Running the failing programs under strace showed that they were passing 0 as the flags argument, and the kernel wasn't complaining about the calls when not run under the filter (it will currently return EINVAL for any value of flags != 0). The underlying cause is that the sixth argument is an unsigned int, which is 32-bits wide on x86-64 systems, so the top half of the register used to pass the argument is unused, and may contain garbage data from whatever the register was previously being used for. This garbage data is seen by seccomp, so the filter program needs to know to ignore the high 32 bits of that argument.

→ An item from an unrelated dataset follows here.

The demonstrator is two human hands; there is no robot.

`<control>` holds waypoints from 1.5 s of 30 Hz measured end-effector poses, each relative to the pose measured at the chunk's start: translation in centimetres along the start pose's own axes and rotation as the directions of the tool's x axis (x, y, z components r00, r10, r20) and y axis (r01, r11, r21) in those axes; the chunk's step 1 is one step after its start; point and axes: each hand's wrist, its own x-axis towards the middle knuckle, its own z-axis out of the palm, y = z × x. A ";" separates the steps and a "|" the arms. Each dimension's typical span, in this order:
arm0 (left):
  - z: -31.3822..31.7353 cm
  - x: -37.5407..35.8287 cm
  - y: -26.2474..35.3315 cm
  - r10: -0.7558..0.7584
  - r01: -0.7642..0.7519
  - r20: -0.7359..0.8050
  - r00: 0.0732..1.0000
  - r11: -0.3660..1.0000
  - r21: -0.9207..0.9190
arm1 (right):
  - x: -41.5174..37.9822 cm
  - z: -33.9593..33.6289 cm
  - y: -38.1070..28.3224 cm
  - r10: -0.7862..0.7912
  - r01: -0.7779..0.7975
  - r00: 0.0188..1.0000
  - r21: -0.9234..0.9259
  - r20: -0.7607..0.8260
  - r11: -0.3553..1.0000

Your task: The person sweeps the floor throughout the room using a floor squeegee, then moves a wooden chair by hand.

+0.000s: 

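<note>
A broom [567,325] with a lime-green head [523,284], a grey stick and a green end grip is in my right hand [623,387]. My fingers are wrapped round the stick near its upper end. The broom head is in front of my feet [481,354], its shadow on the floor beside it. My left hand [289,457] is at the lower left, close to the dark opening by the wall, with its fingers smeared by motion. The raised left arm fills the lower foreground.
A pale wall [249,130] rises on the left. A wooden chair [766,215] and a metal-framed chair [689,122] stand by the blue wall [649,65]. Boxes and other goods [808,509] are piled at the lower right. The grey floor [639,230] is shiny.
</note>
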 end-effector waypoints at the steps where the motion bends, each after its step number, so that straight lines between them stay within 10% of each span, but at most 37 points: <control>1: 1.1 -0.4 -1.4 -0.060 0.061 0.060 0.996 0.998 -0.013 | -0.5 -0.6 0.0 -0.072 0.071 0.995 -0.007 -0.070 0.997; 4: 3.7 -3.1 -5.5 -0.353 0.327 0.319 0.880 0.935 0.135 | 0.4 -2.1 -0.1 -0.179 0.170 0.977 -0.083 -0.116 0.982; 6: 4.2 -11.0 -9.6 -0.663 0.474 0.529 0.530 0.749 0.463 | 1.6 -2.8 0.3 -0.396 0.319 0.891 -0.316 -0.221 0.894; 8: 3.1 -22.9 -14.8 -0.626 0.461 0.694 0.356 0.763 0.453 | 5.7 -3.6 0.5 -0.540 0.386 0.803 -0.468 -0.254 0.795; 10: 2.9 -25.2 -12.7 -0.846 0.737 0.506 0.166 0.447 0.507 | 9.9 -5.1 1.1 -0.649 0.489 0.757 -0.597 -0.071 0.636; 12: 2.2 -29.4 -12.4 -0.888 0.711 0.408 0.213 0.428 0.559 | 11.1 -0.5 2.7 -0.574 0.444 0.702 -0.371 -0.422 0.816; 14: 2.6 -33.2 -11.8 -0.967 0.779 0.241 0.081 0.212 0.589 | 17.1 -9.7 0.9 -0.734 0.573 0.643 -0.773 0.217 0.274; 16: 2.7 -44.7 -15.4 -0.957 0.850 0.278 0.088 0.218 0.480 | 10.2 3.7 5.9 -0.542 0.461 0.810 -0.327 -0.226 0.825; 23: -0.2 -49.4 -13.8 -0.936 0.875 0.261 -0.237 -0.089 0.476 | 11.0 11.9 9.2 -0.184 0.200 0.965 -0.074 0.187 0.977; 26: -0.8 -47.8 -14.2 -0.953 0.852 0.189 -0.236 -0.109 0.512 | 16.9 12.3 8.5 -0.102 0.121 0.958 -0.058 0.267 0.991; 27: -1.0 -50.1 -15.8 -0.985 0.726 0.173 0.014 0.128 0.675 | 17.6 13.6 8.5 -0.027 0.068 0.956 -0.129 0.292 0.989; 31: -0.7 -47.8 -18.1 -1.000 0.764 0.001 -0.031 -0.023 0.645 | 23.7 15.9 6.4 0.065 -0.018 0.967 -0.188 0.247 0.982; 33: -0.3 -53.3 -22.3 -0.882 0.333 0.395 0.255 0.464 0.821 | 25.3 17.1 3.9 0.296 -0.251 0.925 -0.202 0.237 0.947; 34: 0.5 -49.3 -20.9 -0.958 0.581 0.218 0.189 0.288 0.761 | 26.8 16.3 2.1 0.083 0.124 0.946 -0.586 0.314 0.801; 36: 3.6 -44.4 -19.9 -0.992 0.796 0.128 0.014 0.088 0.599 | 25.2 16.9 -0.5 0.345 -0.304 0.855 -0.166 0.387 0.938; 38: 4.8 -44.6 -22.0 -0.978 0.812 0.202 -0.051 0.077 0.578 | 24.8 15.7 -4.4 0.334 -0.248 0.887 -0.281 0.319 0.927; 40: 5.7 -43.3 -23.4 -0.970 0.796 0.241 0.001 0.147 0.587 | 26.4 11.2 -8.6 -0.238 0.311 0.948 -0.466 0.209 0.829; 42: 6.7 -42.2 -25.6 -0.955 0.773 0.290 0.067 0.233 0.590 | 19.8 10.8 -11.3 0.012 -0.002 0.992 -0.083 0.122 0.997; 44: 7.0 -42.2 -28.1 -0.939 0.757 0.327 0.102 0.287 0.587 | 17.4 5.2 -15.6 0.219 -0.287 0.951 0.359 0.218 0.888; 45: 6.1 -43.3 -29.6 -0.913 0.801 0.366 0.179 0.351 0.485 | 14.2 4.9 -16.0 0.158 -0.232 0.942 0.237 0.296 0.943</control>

I was able to work around this in canonical/snapd#11760 by converting the condition to seccomp.MakeCondition(5, seccomp.CompareMaskedEqual, 0xFFFFFFFF, 0), but would have been out of luck if I was using any of the other comparison operators. And while this worked, it generates a less efficient program: it's loading all 8 bytes of the argument, apply a mask, and perform 2 comparisons. Instead, it could load just 4 bytes and perform a single comparison.
One possible way to implement this in an ABI compatible fashion would be to use some high bits of enum scmp_compare to indicate that a 32-bit comparison is being requested. This would require the high half of struct scmp_arg_cmp's datum_a and datum_b fields to be clear, and to only perform the comparison against the low half of the chosen argument.
The same approach could maybe be used to add support for signed comparisons (mostly an issue for the less than/greater than comparisons).